Other than polar and coastal waters, much of the world’s ocean realm is cursed with low productivity. Upwellings, for example, where nearly half the fishes on Earth are caught by hooks and nets, account for only one percent of all ocean waters.4 The remainder of the seas present slim pickings. In the barren zones, predators must be exceptionally mobile, cruising vast empty spaces in search of food that is few and far between. To meet this challenge, tuna and marlins and other top carnivores have evolved into pinnacles of hydrodynamic efficiency that boat designers and Olympic swim teams can only dream of approaching. Powerful and graceful, these finned predators literally crisscross the globe to find outbreaks of phytoplankton and gorge themselves on the bountiful schools of fish that attend them.
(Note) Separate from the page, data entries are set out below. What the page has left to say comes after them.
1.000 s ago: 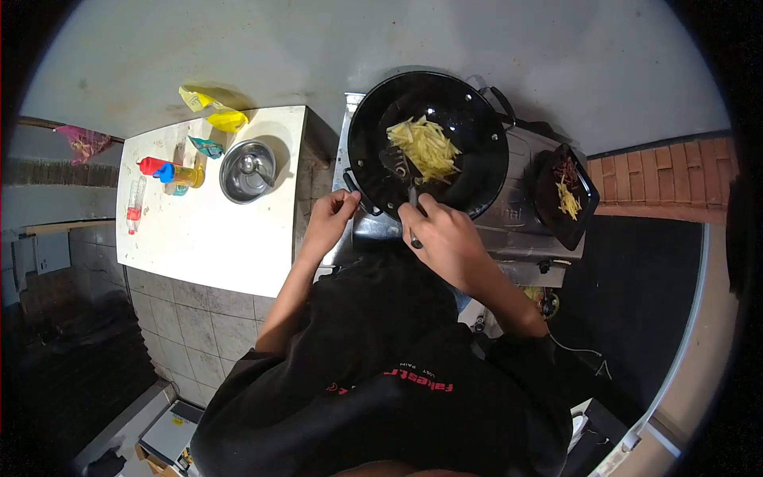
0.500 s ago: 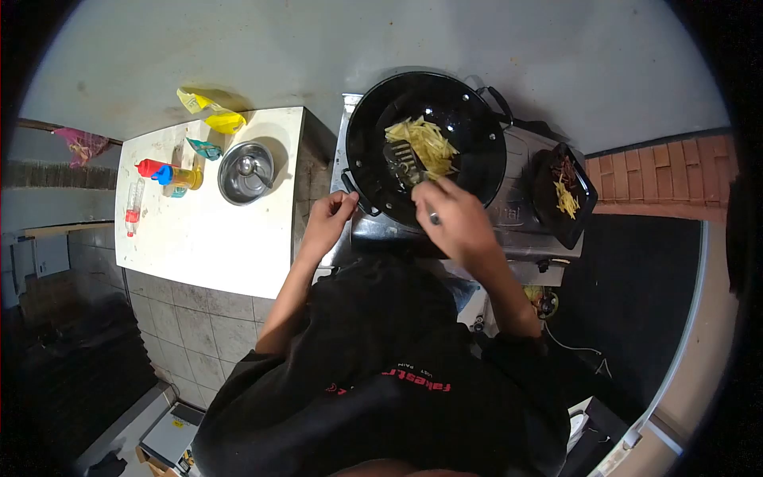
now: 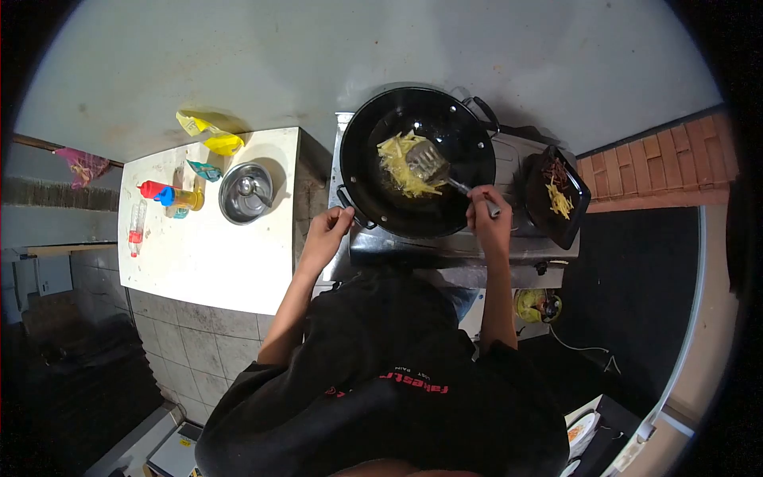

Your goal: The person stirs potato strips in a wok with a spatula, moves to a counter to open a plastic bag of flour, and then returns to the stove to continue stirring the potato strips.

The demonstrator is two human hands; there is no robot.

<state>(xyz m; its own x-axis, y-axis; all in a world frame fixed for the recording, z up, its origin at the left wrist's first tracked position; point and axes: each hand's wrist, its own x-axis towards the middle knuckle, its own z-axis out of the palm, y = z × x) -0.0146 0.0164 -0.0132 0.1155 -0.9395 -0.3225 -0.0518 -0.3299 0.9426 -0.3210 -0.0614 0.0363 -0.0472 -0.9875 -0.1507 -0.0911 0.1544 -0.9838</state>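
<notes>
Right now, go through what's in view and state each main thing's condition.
Wok: uncovered, holding yellow strips
Spatula: tilted, blade over strips
Left hand: closed at wok handle
Right hand: gripping spatula
Black tray: uncovered, partly filled
Metal bowl: uncovered
Stove: flame hidden, cannot tell

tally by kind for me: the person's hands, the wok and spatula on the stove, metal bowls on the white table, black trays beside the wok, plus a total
Hands: 2 (left hand, right hand)
Wok: 1
Slotted spatula: 1
Metal bowl: 1
Black tray: 1
Total: 6
</notes>
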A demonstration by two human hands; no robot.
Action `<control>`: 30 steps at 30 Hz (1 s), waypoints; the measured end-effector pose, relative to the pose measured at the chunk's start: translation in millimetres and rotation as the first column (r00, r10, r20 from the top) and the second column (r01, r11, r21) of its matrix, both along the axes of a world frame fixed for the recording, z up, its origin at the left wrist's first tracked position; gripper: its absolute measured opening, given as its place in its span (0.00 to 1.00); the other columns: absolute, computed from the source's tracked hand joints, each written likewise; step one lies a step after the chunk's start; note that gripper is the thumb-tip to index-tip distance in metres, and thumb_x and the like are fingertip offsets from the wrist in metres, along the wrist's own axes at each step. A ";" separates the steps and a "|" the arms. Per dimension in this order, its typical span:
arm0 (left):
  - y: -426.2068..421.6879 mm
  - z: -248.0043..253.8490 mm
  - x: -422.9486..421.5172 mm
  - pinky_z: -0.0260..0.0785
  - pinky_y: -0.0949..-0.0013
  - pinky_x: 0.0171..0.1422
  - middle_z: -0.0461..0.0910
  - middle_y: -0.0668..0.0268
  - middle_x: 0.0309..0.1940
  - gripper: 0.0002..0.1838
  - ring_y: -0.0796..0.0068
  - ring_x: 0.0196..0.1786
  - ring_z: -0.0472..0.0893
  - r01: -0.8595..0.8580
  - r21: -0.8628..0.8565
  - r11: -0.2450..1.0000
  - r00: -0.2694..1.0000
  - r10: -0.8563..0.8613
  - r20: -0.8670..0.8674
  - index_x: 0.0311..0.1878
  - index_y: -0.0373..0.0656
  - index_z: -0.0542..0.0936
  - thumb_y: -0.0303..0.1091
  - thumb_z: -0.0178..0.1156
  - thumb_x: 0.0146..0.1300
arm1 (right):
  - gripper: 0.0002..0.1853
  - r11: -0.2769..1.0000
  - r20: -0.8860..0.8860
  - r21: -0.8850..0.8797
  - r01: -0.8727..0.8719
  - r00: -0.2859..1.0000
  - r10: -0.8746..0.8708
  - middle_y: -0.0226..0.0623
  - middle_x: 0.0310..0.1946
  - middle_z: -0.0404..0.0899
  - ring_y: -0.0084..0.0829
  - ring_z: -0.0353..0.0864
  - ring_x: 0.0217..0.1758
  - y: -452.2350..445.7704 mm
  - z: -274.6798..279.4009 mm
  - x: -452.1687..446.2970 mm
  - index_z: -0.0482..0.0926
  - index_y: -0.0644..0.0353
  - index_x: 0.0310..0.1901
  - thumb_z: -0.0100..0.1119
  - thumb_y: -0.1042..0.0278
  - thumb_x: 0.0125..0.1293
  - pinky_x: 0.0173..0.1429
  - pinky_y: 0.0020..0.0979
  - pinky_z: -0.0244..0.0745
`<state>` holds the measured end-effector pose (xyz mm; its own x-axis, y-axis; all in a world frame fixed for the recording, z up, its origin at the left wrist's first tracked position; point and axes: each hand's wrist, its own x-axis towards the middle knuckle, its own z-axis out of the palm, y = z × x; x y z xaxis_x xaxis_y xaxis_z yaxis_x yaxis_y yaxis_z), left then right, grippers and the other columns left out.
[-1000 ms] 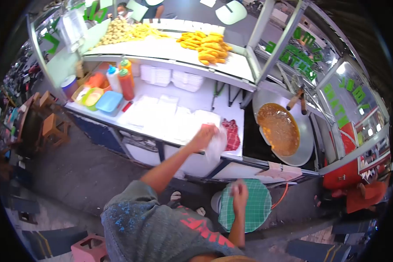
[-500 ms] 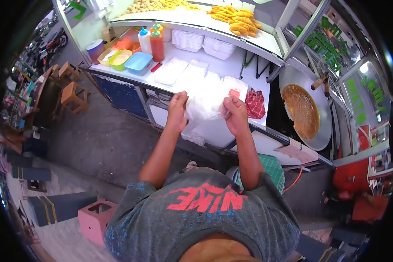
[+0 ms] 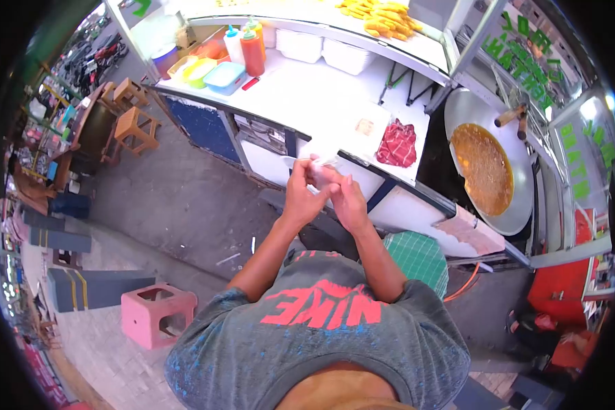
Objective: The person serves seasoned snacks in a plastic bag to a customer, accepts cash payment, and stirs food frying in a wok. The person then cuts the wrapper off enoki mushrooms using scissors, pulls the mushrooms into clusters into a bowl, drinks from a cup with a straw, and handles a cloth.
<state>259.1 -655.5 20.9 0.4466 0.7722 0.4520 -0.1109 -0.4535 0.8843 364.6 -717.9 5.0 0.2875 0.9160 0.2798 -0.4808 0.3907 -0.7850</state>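
Note:
Close together in front of the counter's edge, both my hands pinch a thin white plastic bag. My left hand (image 3: 306, 197) has its fingers closed on the bag's left part, and my right hand (image 3: 347, 199) grips it from the right, fingertips nearly meeting. The white bag (image 3: 322, 161) is crumpled and overexposed, so its outline is unclear. Beyond it on the white counter (image 3: 293, 113) lies a stack of white bags with a faint printed patch (image 3: 365, 126). A red checked cloth (image 3: 397, 144) is just right of that stack.
Sauce bottles (image 3: 253, 53), a blue container (image 3: 225, 78) and white foam boxes (image 3: 347, 57) stand at the counter's back. At right is a wok of bubbling oil (image 3: 483, 169). Below it is a round green checked cover (image 3: 417, 258). A pink stool (image 3: 158, 316) stands at lower left.
My right hand came from the bag stack, and both hands spread the bag apart. Now they have drawn together and nearer my body, with the bag bunched between them. The view has shifted too.

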 end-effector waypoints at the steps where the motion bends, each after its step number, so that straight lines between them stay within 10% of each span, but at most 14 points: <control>1: 0.4 -9.0 4.6 0.67 0.72 0.38 0.76 0.64 0.34 0.12 0.80 0.36 0.74 -0.006 -0.060 0.998 0.997 0.010 0.070 0.36 0.37 0.74 0.35 0.66 0.60 | 0.27 0.997 -0.117 -0.014 -0.071 0.991 0.069 0.44 0.57 0.73 0.32 0.69 0.62 -3.2 -2.7 1.1 0.70 0.74 0.59 0.38 0.55 0.76 0.68 0.33 0.59; 4: 11.8 -16.6 -6.5 0.69 0.69 0.35 0.77 0.60 0.33 0.06 0.68 0.32 0.77 -0.059 -0.023 0.998 0.971 0.052 -0.235 0.36 0.38 0.75 0.30 0.61 0.62 | 0.25 0.984 -0.168 -0.029 -0.178 0.971 0.171 0.45 0.61 0.70 0.37 0.68 0.66 -9.5 -7.0 12.8 0.64 0.75 0.62 0.41 0.61 0.74 0.73 0.36 0.56; 8: 8.2 -3.1 -1.6 0.69 0.64 0.38 0.76 0.57 0.30 0.02 0.60 0.34 0.79 -0.102 0.442 0.891 0.991 0.132 -0.037 0.34 0.36 0.75 0.22 0.57 0.57 | 0.18 0.963 -0.127 -0.262 -0.060 0.992 0.027 0.41 0.52 0.76 0.32 0.76 0.58 0.3 -20.4 11.7 0.72 0.70 0.56 0.46 0.78 0.65 0.65 0.32 0.68; 10: -4.7 -9.9 -0.9 0.69 0.61 0.37 0.75 0.56 0.28 0.03 0.55 0.34 0.78 0.005 0.410 0.912 0.987 0.062 -0.151 0.34 0.36 0.77 0.22 0.58 0.55 | 0.15 0.943 -0.257 -0.303 -0.139 0.964 0.060 0.39 0.47 0.79 0.30 0.79 0.53 -1.9 -29.9 17.0 0.74 0.69 0.52 0.45 0.80 0.64 0.61 0.32 0.72; 14: -21.9 -44.7 3.0 0.68 0.60 0.34 0.75 0.57 0.27 0.02 0.54 0.30 0.77 0.103 0.259 0.960 0.936 -0.006 -0.352 0.33 0.37 0.78 0.24 0.59 0.56 | 0.13 0.911 -0.520 -0.241 0.336 0.748 -0.413 0.38 0.43 0.80 0.30 0.81 0.45 5.9 -38.8 22.3 0.74 0.65 0.51 0.45 0.79 0.67 0.53 0.30 0.75; 19: -19.6 -36.6 20.3 0.70 0.67 0.31 0.76 0.60 0.25 0.03 0.64 0.28 0.78 -0.050 0.238 0.970 0.983 0.091 -0.163 0.34 0.37 0.80 0.22 0.61 0.55 | 0.22 0.983 -0.639 -0.120 -0.137 0.768 0.029 0.41 0.53 0.74 0.34 0.74 0.56 -16.9 -24.0 9.9 0.68 0.62 0.58 0.41 0.52 0.74 0.62 0.38 0.69; 25: -26.8 -45.4 17.5 0.69 0.65 0.31 0.76 0.58 0.25 0.04 0.61 0.28 0.78 0.093 0.314 0.945 0.973 -0.020 -0.229 0.34 0.38 0.80 0.23 0.62 0.53 | 0.21 0.980 -0.523 -0.173 0.100 0.834 -0.178 0.33 0.53 0.74 0.31 0.73 0.57 1.2 -58.1 35.4 0.69 0.57 0.59 0.38 0.52 0.75 0.62 0.34 0.68; 30: -27.9 -44.8 27.1 0.67 0.68 0.28 0.75 0.60 0.23 0.03 0.68 0.24 0.75 0.013 0.204 0.979 0.990 0.016 -0.137 0.32 0.36 0.80 0.24 0.64 0.54 | 0.11 0.992 -0.569 -0.126 -0.027 0.821 -0.050 0.34 0.46 0.76 0.27 0.75 0.49 -12.5 -33.4 32.7 0.73 0.57 0.50 0.53 0.66 0.68 0.52 0.28 0.71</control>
One of the most spectacularly fertile places in all the world, and a dining destination for millions of predatory fishes, is the massive upwelling system off the coast of Chile and Peru. There, a combination of polar and deep-ocean waters stimulates a level of productivity that beggars the imagination. Stretching over 2,500 miles, the Peruvian upwelling sustains the world’s greatest population of anchovies and supports the largest fishery on the planet.5 We may regard these small, oily fishes merely as a salty pizza topping, but in the ocean they are highly evolved machines for transmuting plankton into muscle. If Captain Pollard’s ship had tussled with the sperm whale near this upwelling, he and his men would have encountered schools of anchovies so dense they could have practically walked to shore on the backs of more than a trillion fish. So copious is their abundance that annual harvests by the Peruvian fishing fleet comprise a fifth of all fish landings on the planet.6

For schooling anchovies, the danger does not relent beyond the edge of a knotted net. All manner of predators devour these hand-sized delicacies, plump with oils from feasting on phytoplankton. Bluefin tuna, striped marlins, mackerels, swordfish, and even dolphins commute from far-flung corners of the sea to fatten themselves. But menace can also arrive in the form of a furred sea lion striking from below, or a feathered seabird plunging from above. The immense schools of anchovies sustain sprawling colonies of seabirds, from penguins and boobies to gannets and pelicans. Collectively, those fowl have been dining on anchovies for millennia, and carrying their catches back to hungry beaks in millions of nests that liberally speckle the coastline and nearby islands. Powered by bountiful anchovy feasts, those humble seabirds were not just rearing chicks, but amassing an invaluable resource that would solve one of the greatest problems in human history.